*** Opening of DATA SUPPLIED ***
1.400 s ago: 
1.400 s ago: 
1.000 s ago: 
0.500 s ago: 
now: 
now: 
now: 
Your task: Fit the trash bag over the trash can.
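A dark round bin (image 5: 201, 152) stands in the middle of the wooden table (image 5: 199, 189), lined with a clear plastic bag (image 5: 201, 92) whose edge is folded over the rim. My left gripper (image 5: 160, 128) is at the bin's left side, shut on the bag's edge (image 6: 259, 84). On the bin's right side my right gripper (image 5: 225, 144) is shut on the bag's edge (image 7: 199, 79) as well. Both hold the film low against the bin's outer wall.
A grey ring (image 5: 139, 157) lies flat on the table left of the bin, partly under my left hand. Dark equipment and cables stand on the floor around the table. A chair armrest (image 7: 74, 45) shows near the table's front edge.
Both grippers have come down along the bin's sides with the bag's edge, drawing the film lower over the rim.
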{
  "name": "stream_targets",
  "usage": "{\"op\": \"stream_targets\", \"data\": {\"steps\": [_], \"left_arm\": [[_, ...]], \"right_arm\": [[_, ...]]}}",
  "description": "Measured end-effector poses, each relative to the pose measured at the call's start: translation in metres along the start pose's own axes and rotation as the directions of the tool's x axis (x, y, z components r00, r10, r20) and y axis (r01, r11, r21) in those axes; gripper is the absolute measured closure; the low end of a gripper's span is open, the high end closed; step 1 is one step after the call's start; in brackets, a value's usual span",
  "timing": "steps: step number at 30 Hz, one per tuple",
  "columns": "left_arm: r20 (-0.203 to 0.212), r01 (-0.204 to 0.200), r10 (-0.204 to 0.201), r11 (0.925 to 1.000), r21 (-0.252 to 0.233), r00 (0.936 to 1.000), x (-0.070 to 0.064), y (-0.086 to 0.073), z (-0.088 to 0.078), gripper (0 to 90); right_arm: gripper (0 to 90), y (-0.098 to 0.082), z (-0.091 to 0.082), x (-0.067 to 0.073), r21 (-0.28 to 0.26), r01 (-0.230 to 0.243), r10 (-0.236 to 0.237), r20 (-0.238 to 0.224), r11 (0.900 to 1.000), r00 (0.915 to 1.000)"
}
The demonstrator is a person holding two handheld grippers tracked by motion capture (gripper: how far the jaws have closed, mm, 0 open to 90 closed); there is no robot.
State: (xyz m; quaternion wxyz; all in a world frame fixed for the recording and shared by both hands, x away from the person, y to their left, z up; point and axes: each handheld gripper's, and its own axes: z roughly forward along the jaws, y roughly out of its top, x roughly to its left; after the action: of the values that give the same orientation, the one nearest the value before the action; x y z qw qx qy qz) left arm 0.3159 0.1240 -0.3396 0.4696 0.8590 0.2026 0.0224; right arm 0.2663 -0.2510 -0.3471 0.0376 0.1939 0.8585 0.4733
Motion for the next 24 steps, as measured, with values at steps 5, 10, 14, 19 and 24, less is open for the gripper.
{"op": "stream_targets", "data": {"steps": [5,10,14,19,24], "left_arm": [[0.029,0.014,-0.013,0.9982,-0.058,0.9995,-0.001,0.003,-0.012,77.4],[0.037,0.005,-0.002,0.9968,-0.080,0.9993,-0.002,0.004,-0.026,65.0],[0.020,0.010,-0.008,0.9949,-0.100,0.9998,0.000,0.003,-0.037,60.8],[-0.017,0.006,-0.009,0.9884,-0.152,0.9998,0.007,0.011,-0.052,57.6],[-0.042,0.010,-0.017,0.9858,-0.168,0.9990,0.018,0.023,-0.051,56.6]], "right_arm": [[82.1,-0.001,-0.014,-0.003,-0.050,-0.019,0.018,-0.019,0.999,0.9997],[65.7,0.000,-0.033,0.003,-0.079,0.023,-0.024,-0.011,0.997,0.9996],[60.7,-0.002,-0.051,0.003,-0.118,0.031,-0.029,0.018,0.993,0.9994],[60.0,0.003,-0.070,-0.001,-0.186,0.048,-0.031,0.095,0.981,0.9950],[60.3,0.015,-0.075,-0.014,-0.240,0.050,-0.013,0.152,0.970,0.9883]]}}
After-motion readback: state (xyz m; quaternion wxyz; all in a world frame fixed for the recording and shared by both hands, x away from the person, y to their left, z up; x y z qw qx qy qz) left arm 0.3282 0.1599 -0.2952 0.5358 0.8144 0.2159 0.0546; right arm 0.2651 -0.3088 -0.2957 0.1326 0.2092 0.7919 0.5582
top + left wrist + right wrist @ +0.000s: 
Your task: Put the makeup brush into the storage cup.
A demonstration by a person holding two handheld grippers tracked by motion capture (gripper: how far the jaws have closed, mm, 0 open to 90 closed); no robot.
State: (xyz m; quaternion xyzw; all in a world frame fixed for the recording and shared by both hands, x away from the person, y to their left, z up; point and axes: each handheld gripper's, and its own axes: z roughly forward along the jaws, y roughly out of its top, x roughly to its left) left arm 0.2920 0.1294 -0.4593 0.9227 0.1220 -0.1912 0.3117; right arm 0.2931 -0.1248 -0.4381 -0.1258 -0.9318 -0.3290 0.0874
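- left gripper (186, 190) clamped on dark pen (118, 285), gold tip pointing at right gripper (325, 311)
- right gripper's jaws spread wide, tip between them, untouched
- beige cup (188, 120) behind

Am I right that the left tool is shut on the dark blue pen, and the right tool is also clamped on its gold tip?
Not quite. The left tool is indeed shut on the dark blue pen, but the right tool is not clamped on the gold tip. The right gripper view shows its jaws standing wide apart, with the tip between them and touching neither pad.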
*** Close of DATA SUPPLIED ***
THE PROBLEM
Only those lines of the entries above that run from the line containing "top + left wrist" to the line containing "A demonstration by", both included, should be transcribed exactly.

SOLUTION TO THIS PROBLEM
top + left wrist + right wrist @ +0.000s: 
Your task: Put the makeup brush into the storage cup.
A demonstration by a person holding two handheld grippers tracked by motion capture (gripper: how far the jaws have closed, mm, 0 open to 90 closed); no robot.

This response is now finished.